• HOW TO COMPLETE THIS TASK:
Note how many lines in the material have "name", and give only that figure.

• AVAILABLE DATA:
=== Section Start ===

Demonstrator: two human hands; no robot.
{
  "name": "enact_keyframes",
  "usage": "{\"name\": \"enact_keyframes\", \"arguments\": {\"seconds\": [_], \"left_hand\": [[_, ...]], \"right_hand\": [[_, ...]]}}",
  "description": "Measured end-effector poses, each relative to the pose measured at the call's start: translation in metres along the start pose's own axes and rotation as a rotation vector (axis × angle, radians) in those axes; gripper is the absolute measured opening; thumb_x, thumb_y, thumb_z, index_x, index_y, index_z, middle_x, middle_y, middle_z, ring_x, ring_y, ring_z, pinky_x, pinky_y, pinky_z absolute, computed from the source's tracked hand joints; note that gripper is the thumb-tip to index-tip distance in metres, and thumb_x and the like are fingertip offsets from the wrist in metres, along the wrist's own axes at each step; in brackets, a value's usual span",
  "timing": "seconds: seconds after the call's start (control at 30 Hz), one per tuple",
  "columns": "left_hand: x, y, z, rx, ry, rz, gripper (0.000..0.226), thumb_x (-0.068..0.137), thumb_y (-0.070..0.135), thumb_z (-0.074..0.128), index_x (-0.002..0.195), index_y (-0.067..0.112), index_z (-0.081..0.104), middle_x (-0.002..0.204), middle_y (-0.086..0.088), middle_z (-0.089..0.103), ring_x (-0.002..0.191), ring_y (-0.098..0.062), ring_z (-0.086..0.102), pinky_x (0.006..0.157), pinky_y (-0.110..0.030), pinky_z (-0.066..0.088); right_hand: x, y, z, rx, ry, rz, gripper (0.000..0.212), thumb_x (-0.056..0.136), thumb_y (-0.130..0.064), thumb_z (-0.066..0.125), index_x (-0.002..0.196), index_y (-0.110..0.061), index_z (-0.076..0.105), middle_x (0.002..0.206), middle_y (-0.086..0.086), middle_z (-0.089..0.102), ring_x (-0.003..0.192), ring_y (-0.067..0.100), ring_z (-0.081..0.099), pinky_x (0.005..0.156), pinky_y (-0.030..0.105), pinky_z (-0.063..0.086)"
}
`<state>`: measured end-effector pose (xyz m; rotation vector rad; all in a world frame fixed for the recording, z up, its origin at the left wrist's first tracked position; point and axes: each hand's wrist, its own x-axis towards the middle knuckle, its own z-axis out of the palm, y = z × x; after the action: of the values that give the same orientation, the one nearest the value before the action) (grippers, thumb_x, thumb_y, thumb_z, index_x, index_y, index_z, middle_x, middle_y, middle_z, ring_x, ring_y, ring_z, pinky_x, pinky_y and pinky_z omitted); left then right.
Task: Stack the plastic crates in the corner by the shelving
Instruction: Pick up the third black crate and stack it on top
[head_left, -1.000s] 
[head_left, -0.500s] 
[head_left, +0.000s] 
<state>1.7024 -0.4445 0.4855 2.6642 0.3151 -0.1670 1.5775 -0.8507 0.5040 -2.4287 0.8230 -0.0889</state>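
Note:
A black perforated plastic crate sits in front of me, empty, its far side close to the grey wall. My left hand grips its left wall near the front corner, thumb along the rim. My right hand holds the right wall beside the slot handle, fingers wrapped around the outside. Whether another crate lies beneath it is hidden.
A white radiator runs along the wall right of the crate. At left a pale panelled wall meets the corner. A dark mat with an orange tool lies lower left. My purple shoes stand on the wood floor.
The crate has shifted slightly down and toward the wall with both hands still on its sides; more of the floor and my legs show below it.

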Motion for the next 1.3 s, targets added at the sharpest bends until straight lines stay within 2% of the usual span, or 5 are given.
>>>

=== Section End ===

• OUTPUT BELOW:
2